-- Exercise goal --
From the first line of the data below, repeat each line exactly until you reach the line with "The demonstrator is"; include that line too.

-- Collected data --
▶
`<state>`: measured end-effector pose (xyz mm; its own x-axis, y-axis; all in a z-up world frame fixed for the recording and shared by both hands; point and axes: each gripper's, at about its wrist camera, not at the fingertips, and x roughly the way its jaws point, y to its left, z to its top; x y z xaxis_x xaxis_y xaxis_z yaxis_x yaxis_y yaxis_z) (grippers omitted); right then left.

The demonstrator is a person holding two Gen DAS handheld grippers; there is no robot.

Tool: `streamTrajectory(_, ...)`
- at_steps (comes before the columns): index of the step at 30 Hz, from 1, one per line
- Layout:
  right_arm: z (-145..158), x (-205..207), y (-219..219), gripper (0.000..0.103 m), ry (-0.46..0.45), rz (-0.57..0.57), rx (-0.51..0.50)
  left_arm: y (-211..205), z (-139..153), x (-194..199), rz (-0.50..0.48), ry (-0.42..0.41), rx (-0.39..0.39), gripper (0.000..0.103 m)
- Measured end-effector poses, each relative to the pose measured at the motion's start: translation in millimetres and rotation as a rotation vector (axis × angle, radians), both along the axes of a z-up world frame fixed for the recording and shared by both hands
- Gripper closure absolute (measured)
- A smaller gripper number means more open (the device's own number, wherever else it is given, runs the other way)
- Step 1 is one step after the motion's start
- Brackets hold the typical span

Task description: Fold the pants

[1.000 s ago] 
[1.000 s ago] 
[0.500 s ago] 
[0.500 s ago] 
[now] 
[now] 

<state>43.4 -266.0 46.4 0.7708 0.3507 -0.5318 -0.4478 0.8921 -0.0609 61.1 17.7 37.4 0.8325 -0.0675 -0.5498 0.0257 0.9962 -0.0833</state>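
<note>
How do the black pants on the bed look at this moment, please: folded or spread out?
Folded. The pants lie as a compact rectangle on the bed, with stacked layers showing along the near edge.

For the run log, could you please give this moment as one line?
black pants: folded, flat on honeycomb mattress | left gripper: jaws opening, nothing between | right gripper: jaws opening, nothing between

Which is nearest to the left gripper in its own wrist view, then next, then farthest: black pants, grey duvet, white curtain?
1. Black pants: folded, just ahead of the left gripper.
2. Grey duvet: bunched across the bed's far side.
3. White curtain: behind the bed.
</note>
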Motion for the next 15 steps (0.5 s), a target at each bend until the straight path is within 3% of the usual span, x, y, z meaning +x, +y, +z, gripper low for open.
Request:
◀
-- Written solution --
`<state>`: measured end-effector pose (xyz mm; its own x-axis, y-axis; all in a z-up world frame fixed for the recording and shared by both hands; point and axes: each gripper's, at about its wrist camera, not at the fingertips, and x roughly the way its jaws point, y to its left, z to its top; x y z xaxis_x xaxis_y xaxis_z yaxis_x yaxis_y yaxis_z) (grippers omitted); right then left.

The demonstrator is a person holding two Gen DAS handheld grippers; there is no robot.

Nothing more remains to be added to the answer.